> [Task directions] Restate the whole of the data verbatim, omitting nothing.

> [Information shown]

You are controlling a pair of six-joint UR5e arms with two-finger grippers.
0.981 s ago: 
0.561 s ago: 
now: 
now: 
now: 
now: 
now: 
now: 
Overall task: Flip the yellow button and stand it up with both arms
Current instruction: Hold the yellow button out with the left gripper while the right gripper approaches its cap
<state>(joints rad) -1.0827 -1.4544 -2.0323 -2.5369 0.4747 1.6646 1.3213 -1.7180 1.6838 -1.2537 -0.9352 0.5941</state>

> [Answer area]
You are controlling a pair of six-joint UR5e arms with two-finger grippers.
0.981 s ago: 
0.561 s ago: 
now: 
now: 
now: 
now: 
now: 
now: 
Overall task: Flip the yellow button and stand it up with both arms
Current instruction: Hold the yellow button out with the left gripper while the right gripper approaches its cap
<state>(joints rad) -1.0827 -1.4544 -2.0323 -2.5369 0.4747 1.6646 1.3213 -1.7180 1.6838 -1.2537 -0.9352 0.5941</state>

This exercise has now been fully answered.